Task details » Go through the listing below and return each line that includes "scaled".

Data shown »
=======

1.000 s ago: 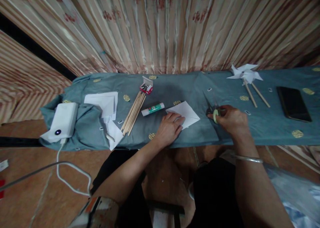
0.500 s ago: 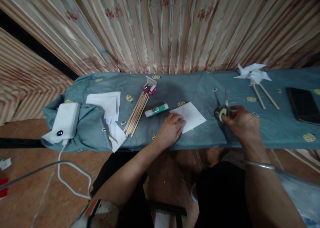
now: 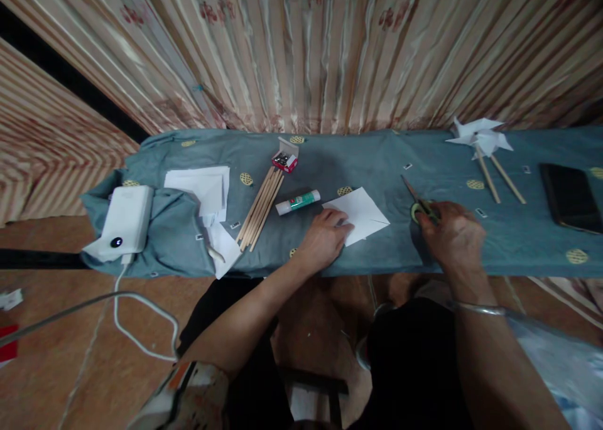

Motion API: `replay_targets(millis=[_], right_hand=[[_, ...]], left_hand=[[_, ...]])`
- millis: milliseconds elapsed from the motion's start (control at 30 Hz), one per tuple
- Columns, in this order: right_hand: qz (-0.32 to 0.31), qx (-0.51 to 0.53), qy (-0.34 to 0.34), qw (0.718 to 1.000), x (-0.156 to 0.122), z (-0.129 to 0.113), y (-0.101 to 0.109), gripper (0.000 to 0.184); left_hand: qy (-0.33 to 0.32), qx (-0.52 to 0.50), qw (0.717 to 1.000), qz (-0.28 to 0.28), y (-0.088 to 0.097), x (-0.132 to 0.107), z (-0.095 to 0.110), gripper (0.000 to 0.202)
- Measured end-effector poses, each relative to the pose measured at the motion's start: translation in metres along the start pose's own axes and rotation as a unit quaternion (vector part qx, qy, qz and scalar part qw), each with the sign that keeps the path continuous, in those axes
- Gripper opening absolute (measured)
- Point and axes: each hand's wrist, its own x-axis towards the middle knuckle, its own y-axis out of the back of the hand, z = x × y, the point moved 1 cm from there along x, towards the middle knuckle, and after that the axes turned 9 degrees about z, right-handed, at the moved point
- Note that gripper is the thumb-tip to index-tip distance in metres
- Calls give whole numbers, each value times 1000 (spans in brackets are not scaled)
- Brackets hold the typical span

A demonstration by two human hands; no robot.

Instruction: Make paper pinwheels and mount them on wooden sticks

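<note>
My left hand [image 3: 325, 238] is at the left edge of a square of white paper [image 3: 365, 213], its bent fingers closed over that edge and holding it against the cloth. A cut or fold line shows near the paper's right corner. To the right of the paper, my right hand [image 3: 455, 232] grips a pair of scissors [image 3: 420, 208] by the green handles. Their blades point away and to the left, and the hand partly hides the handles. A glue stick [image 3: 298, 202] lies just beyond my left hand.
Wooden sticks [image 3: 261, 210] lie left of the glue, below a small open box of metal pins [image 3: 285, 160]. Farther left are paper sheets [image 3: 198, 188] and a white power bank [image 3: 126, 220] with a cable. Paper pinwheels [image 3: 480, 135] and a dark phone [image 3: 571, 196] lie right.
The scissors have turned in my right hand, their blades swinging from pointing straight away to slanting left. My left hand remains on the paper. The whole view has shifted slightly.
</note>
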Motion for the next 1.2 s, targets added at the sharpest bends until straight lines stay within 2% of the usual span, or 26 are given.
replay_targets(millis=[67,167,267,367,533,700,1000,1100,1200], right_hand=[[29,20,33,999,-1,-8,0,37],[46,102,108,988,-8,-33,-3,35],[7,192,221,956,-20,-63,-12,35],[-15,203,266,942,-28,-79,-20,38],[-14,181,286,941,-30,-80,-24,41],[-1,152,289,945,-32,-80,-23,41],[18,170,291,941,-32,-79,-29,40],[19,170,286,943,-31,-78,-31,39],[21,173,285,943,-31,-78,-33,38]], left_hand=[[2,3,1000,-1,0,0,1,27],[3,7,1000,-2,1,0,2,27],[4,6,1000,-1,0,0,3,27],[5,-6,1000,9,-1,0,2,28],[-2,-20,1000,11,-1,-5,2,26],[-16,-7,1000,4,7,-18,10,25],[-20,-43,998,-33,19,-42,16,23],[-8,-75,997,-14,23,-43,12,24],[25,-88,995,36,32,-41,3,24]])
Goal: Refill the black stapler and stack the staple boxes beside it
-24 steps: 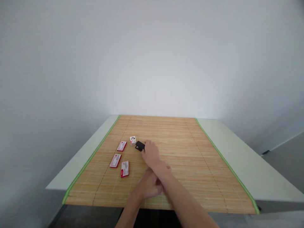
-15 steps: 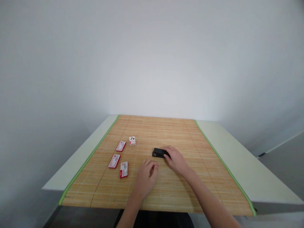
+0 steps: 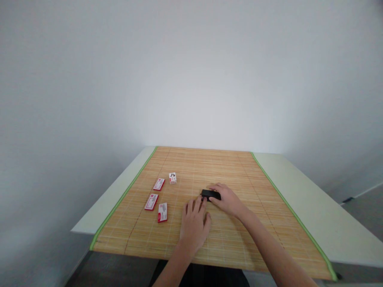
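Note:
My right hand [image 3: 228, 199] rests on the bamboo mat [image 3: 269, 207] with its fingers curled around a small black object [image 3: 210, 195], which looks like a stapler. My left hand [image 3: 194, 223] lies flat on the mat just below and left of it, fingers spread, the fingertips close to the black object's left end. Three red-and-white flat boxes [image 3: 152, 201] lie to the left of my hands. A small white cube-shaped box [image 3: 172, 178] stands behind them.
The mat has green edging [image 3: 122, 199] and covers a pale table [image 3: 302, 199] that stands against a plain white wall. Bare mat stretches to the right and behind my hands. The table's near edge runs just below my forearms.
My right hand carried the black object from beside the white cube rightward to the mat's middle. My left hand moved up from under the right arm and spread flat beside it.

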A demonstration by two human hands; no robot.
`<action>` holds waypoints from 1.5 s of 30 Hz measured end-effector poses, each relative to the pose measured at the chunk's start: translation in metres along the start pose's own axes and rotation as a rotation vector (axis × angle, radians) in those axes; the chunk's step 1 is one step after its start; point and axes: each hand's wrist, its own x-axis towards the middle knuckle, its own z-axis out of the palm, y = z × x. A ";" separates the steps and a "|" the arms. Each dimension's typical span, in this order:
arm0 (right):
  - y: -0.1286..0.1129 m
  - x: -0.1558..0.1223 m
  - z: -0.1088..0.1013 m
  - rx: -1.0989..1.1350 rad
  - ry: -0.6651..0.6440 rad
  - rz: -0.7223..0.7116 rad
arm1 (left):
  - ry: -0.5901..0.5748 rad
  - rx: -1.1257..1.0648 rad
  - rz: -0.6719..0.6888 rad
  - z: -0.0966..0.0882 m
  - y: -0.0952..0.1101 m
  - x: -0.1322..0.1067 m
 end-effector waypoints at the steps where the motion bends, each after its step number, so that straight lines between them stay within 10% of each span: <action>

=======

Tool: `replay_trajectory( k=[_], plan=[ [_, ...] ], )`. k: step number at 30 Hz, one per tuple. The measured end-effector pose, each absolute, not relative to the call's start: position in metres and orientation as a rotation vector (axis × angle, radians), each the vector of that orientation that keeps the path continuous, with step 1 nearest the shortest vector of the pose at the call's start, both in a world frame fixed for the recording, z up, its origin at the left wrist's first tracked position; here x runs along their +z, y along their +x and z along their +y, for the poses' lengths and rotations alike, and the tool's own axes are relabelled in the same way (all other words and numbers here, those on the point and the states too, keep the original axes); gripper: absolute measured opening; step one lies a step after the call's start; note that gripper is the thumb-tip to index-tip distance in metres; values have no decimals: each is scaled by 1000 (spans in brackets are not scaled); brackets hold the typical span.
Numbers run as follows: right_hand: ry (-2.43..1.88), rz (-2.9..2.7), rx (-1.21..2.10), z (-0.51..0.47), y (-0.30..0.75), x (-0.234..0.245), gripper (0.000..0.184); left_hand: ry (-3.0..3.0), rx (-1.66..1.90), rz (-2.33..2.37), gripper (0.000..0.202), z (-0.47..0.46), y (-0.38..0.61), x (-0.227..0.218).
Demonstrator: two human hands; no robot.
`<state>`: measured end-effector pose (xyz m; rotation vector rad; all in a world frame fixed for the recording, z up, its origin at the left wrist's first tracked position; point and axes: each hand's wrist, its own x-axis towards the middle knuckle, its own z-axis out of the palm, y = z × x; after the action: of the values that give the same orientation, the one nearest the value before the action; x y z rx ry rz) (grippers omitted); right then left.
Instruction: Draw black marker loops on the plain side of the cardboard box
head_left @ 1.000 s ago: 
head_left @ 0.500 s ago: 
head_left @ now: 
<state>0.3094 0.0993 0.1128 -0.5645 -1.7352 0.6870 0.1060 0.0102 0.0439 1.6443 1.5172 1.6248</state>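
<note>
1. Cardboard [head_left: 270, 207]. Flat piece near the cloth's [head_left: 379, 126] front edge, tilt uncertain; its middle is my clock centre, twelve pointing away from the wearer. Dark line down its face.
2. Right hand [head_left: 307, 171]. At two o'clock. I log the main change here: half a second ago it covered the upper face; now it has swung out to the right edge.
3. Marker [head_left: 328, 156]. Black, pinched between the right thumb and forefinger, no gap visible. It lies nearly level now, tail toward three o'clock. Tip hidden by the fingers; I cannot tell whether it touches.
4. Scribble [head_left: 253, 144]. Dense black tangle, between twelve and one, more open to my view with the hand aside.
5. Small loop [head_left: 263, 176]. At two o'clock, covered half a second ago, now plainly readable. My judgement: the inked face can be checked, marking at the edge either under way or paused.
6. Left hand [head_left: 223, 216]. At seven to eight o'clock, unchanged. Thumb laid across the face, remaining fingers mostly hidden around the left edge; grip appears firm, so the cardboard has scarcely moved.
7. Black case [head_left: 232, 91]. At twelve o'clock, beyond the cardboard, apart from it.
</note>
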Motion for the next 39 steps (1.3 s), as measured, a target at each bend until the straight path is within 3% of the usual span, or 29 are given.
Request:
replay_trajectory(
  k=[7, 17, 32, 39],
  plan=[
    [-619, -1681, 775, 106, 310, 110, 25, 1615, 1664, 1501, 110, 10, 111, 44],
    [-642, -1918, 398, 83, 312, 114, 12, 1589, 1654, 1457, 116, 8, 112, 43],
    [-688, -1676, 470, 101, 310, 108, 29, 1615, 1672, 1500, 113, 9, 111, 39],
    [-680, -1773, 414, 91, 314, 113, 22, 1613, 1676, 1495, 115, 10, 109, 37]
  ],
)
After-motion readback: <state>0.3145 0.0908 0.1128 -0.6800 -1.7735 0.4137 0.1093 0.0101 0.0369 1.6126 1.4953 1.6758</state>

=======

Solution to the problem »
- Calls give whole numbers, each value times 1000 (spans in brackets are not scaled)
Tool: `replay_trajectory( k=[_], plan=[ [_, ...] ], )`. k: step number at 30 Hz, one per tuple. The measured end-effector pose, each absolute, not relative to the call's start: position in metres and orientation as a rotation vector (axis × angle, radians), each the vector of that orientation that keeps the path continuous, with step 1 nearest the shortest vector of the pose at the call's start, both in a world frame fixed for the recording, z up, its origin at the left wrist's first tracked position; here x runs along their +z, y along their +x and z along their +y, for the poses' lengths and rotations alike, and the tool's own axes are relabelled in the same way (all other words and numbers here, those on the point and the states too, keep the original axes); gripper: absolute measured opening; step one lies a step after the call's start; note that gripper is the thumb-tip to index-tip distance in metres; values have no decimals: each is scaled by 1000 (spans in brackets are not scaled); brackets hold the typical span.

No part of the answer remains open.